* **WHAT THE EXERCISE ASKS**
Could you retype every line below exactly, omitting the images?

* **RAW DATA**
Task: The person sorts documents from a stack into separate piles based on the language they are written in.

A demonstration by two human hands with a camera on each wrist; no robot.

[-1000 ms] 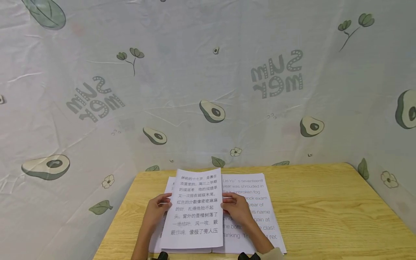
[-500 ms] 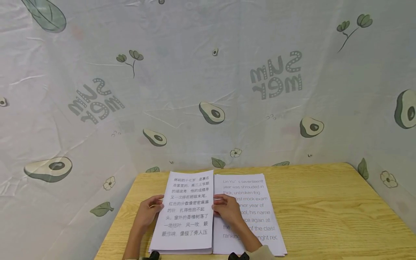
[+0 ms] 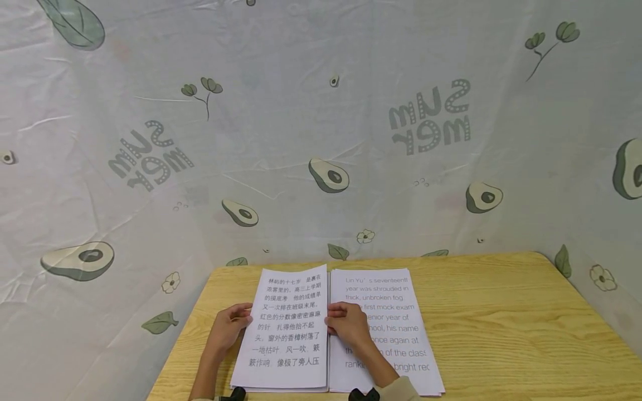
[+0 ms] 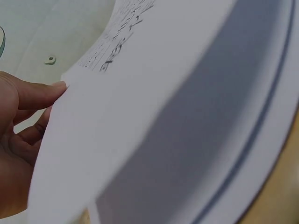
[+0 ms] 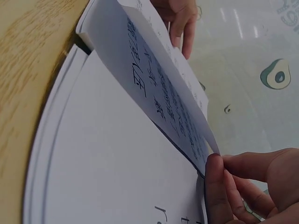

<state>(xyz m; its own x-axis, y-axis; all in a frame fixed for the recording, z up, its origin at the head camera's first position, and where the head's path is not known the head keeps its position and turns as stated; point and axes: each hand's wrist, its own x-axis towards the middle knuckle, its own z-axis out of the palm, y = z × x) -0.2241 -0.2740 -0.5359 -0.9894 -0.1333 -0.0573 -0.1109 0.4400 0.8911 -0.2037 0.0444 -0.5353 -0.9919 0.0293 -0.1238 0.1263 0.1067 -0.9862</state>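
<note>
A white sheet printed with Chinese text (image 3: pixel 286 328) is held slightly raised over the left paper stack (image 5: pixel 140 74), whose top page also bears Chinese characters. My left hand (image 3: pixel 225 328) pinches the sheet's left edge; in the left wrist view its thumb lies on top of the paper. On the opposite edge my right hand (image 3: pixel 351 328) pinches the sheet between thumb and forefinger, as the right wrist view shows. The sheet (image 4: pixel 117 116) bows between the hands. Beneath my right forearm lies a second stack with English text (image 3: pixel 401 334), partly covered by that hand and arm.
Both stacks lie side by side on a wooden table (image 3: pixel 501 323), with a narrow gap between them. Behind the table hangs a pale curtain (image 3: pixel 281 128) printed with avocados and leaves. Dark wrist devices (image 3: pixel 364 394) show at the bottom edge.
Both hands have moved left and slightly down with the sheet, from overlapping the two stacks to above the left one. More of the English page is uncovered.
</note>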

* **PROBLEM SOLUTION**
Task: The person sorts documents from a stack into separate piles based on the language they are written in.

A demonstration by two human hands with a camera on each wrist; no robot.

[-1000 ms] 
[-500 ms] 
[+0 ms] 
[+0 ms] 
[+0 ms] 

<state>(xyz m; its own x-axis, y-axis; all in a frame fixed for the recording, z up, its origin at the head camera's first position, and where the head's path is not known the head keeps its position and turns as stated; point and axes: each hand's wrist, its own x-axis towards the middle knuckle, its own z-axis out of the palm, y = z × x) -0.2241 -0.2740 -0.5359 -0.9894 -0.1333 -0.0573 -0.1109 0.4400 0.8911 -0.2037 0.0444 -0.5353 -0.9919 0.0293 -0.1238 0.1263 0.1067 -0.9862</state>
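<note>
A white sheet printed with Chinese text (image 3: pixel 286 328) is held slightly raised over the left paper stack (image 5: pixel 140 74), whose top page also bears Chinese characters. My left hand (image 3: pixel 225 328) pinches the sheet's left edge; in the left wrist view its thumb lies on top of the paper. On the opposite edge my right hand (image 3: pixel 351 328) pinches the sheet between thumb and forefinger, as the right wrist view shows. The sheet (image 4: pixel 117 116) bows between the hands. Beneath my right forearm lies a second stack with English text (image 3: pixel 401 334), partly covered by that hand and arm.
Both stacks lie side by side on a wooden table (image 3: pixel 501 323), with a narrow gap between them. Behind the table hangs a pale curtain (image 3: pixel 281 128) printed with avocados and leaves. Dark wrist devices (image 3: pixel 364 394) show at the bottom edge.
Both hands have moved left and slightly down with the sheet, from overlapping the two stacks to above the left one. More of the English page is uncovered.
</note>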

The response is finished, and the exercise is complete.